The reply should contain every line of the data, repeated exactly, and no pictures.

◆ ◆ ◆ ◆

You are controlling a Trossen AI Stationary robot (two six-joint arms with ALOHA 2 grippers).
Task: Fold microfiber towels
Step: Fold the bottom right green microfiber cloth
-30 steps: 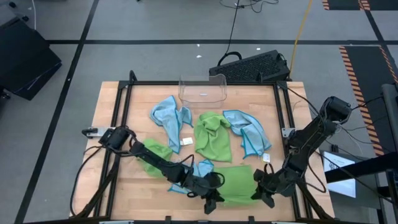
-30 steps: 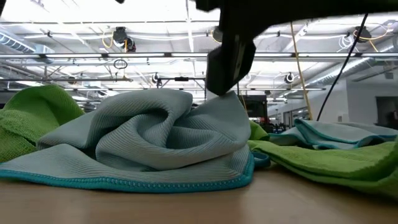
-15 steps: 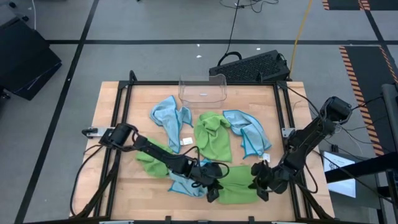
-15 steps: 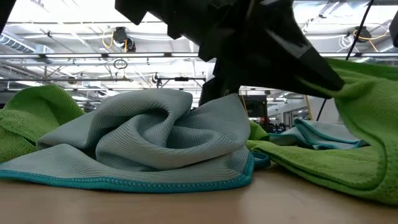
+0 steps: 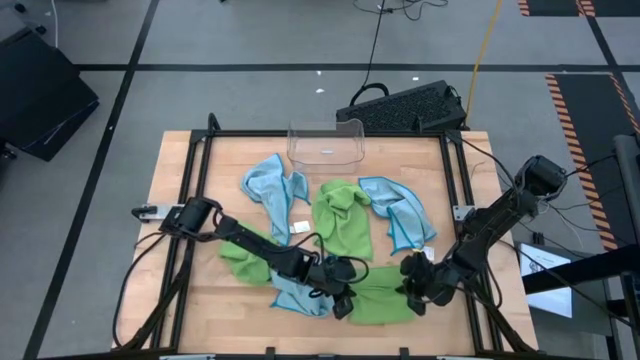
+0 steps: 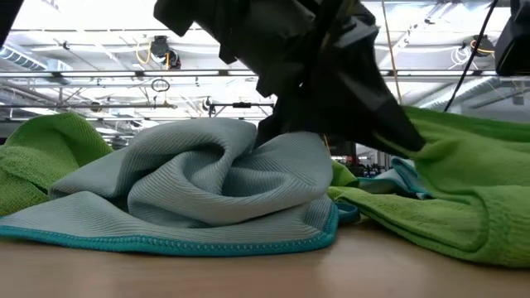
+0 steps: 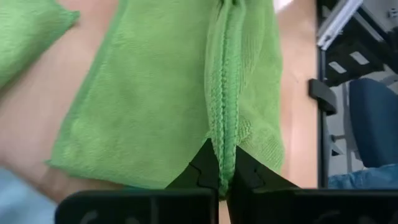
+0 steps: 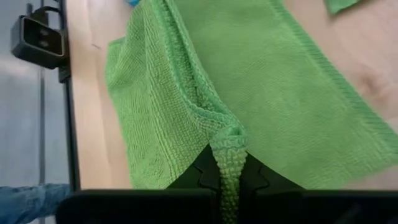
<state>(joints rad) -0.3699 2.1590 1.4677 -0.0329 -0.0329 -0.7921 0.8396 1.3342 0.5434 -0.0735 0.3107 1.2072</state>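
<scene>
Lime green microfiber towel [image 5: 380, 295], nubbly weave w/ stitched hem, lies at near edge of wooden tabletop [image 5: 170, 200], between the two tools. Left tool [image 5: 343, 296] clamped tight on towel's left hem; wrist view shows the hem [image 7: 222, 118] bunched into a ridge running straight into the closed fingers. Right tool [image 5: 412, 293] likewise pinched shut on towel's right edge; fabric peaks up into a tent where it enters the fingers [image 8: 205, 174]. Towel's gripped edges lifted off tabletop, rest trailing down.

Crumpled light blue ribbed towel w/ teal edging [image 6: 199, 186] sits just beside left tool, partly under left arm. Another green towel [image 5: 240, 255] bunched to the left. Further back: blue towel [image 5: 272, 188], green towel [image 5: 342, 220], blue towel [image 5: 398, 212], all rumpled. Clear plastic bin [image 5: 325, 142] at far edge.
</scene>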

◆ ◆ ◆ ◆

Task answer:
You are controlling a Trossen AI Stationary robot (two six-joint arms with ALOHA 2 grippers).
Task: Fold microfiber towels
Step: Fold the bottom right green microfiber cloth
-30 steps: 
-30 steps: 
-15 steps: 
-15 steps: 
+0 steps: 
+0 steps: 
+0 steps: 
+0 steps: 
<state>(joints rad) -0.3699 2.1590 1.4677 -0.0329 -0.0329 -0.7921 0.8396 1.3342 0.5434 -0.0735 0.3107 1.2072</state>
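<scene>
Lime green microfiber towel [image 5: 380, 295], nubbly weave w/ stitched hem, lies at near edge of wooden tabletop [image 5: 170, 200], between the two tools. Left tool [image 5: 343, 296] clamped tight on towel's left hem; wrist view shows the hem [image 7: 222, 118] bunched into a ridge running straight into the closed fingers. Right tool [image 5: 412, 293] likewise pinched shut on towel's right edge; fabric peaks up into a tent where it enters the fingers [image 8: 205, 174]. Towel's gripped edges lifted off tabletop, rest trailing down.

Crumpled light blue ribbed towel w/ teal edging [image 6: 199, 186] sits just beside left tool, partly under left arm. Another green towel [image 5: 240, 255] bunched to the left. Further back: blue towel [image 5: 272, 188], green towel [image 5: 342, 220], blue towel [image 5: 398, 212], all rumpled. Clear plastic bin [image 5: 325, 142] at far edge.
</scene>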

No additional output is needed.